### To do
Your answer should consist of each line below that contains the string "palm".

========

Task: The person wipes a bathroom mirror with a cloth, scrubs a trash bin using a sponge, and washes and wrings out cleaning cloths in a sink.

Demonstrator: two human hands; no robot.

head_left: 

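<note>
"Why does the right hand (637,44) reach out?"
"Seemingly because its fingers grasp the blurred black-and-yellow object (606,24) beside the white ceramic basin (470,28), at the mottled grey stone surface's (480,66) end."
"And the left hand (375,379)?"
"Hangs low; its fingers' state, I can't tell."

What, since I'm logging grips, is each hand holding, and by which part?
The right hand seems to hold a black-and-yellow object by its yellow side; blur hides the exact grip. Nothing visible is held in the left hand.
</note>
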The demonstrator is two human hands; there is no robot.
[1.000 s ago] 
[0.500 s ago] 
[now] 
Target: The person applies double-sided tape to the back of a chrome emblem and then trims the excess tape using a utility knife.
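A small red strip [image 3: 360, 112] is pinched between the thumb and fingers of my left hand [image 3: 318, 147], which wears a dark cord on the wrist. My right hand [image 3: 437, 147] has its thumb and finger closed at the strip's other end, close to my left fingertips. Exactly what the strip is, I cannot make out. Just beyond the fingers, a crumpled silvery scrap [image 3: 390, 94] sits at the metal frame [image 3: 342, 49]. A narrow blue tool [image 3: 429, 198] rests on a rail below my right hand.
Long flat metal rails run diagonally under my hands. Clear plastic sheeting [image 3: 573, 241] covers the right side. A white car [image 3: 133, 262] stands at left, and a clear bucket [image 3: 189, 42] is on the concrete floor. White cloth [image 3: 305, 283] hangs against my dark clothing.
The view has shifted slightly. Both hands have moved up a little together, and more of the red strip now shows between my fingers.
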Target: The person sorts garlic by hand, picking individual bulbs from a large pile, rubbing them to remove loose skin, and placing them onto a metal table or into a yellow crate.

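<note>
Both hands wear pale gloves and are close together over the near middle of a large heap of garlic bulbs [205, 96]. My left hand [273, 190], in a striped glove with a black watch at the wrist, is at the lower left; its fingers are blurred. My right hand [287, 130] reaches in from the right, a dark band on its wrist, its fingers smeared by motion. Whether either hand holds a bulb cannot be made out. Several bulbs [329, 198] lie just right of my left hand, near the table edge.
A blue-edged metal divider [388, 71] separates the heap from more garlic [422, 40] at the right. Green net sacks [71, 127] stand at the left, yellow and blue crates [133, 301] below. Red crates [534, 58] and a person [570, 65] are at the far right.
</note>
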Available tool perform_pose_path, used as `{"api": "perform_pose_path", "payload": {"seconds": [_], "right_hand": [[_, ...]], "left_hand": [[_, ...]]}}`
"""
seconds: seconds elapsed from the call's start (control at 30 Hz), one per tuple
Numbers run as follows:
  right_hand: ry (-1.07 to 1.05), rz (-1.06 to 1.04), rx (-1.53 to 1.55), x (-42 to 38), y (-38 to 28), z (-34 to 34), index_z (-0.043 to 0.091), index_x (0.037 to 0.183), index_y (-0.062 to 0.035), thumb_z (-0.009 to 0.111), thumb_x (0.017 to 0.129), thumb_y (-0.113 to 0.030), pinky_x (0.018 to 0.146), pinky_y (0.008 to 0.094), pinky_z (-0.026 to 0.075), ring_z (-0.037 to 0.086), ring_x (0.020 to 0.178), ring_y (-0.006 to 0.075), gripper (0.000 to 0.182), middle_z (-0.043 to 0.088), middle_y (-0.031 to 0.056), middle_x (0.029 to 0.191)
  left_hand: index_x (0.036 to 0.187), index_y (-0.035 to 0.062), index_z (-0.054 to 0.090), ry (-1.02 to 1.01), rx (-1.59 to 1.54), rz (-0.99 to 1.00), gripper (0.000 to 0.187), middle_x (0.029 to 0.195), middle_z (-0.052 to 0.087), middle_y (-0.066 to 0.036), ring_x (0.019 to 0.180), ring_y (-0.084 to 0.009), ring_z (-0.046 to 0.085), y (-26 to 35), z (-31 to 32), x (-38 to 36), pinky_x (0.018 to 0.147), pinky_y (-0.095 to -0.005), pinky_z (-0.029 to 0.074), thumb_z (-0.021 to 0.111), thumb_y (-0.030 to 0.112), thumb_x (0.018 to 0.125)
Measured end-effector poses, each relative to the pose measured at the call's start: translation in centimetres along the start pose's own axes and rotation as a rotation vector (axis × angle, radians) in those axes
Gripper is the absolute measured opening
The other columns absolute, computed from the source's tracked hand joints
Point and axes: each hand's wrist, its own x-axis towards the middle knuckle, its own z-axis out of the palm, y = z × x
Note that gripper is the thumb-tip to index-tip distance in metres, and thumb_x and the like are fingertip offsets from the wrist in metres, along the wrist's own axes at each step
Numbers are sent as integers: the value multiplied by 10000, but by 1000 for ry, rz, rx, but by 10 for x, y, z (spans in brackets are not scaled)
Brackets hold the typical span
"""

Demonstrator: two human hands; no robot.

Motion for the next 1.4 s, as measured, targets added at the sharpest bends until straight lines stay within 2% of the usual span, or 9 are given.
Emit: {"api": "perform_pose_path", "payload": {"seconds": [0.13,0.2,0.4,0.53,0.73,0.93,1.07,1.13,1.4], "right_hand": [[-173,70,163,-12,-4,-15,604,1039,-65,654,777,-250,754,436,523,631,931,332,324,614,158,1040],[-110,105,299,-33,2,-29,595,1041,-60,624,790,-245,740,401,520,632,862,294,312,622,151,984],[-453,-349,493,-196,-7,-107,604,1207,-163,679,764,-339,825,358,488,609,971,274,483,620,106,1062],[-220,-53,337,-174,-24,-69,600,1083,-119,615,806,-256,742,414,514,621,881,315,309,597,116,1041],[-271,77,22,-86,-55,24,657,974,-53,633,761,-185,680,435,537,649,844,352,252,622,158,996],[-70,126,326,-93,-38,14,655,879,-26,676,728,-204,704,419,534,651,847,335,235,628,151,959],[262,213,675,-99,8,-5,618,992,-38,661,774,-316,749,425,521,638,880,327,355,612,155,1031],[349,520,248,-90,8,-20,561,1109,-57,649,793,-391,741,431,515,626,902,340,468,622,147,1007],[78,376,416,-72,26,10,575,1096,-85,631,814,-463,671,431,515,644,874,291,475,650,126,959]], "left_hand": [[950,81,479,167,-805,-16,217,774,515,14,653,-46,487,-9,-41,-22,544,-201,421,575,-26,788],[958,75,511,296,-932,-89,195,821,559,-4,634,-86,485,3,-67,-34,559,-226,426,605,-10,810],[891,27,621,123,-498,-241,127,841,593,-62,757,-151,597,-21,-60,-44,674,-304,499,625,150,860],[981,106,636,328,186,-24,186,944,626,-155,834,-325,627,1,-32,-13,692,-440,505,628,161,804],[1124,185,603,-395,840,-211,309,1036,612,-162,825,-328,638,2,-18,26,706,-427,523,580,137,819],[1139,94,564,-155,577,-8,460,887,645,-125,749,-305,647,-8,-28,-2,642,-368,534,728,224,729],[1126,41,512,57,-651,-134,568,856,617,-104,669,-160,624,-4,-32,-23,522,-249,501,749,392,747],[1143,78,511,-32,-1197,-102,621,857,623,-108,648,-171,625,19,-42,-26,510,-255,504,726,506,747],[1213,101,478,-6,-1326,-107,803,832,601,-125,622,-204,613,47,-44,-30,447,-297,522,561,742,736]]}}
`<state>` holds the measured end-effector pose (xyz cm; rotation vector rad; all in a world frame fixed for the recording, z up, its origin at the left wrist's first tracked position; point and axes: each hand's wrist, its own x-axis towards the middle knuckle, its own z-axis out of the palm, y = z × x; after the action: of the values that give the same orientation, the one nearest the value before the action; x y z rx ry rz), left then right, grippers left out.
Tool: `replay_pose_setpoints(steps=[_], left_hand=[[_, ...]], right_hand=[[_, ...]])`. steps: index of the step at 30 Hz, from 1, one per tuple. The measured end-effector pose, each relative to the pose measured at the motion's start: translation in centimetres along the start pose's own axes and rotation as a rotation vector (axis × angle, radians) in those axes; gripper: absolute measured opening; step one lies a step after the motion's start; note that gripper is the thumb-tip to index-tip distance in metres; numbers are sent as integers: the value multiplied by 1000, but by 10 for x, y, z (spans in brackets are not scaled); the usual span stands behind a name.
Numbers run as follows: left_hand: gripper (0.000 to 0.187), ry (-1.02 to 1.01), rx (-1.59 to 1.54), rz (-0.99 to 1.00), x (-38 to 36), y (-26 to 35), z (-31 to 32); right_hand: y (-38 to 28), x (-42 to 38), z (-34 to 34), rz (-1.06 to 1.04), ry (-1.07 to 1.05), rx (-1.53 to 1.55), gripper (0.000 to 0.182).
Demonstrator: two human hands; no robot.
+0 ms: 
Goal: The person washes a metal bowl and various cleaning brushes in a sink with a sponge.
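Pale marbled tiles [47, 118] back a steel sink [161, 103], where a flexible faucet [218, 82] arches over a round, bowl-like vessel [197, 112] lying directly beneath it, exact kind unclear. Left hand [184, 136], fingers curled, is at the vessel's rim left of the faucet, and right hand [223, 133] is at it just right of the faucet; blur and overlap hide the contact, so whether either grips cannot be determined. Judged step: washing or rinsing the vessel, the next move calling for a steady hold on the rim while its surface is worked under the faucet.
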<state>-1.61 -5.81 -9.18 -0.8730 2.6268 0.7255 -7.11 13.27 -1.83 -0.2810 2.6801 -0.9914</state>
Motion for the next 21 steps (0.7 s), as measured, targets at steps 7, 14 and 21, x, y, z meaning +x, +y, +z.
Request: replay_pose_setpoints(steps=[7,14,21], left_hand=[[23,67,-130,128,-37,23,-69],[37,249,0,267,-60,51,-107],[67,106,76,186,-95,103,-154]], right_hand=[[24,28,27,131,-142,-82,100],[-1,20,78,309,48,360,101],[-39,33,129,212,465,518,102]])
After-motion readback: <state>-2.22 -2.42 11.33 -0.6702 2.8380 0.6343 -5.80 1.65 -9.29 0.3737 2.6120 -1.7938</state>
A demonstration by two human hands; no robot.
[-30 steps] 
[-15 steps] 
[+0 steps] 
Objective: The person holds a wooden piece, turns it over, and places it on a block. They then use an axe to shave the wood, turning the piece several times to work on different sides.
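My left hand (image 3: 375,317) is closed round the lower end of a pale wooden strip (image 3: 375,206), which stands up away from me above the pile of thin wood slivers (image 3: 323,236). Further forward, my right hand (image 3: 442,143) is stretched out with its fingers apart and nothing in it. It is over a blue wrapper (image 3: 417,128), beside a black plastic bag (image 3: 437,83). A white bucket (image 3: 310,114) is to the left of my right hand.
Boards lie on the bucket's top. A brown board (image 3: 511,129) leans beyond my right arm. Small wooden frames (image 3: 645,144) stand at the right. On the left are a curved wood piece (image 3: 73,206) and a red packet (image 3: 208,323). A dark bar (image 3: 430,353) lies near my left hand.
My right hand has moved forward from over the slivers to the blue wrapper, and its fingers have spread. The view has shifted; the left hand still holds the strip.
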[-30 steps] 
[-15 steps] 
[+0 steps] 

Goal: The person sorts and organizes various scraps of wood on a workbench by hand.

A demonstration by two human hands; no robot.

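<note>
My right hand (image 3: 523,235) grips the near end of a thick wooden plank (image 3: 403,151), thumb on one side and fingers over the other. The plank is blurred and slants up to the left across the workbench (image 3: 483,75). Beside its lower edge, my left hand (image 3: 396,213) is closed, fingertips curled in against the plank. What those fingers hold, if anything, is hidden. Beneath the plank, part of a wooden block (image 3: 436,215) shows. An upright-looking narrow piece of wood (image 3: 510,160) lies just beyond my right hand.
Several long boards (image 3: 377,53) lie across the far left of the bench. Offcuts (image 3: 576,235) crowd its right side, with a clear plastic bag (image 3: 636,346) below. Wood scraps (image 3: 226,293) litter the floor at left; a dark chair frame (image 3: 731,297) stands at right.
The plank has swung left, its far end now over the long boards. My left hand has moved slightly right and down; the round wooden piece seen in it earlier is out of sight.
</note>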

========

### Result of this task
Point and axes: each hand's wrist, its own x-axis towards the middle knuckle, its own z-axis out of the palm, y = z × x
`<state>` holds the measured end-effector pose (xyz cm; rotation vector rad; all in a world frame fixed for the recording, z up, its origin at the left wrist's first tracked position; point and axes: each hand's wrist, its own x-axis towards the middle knuckle, its own z-axis out of the palm, y = z × x; after the action: of the values that give the same orientation, the one nearest the value before the action; x y z rx ry rz), left then right, grippers left out.

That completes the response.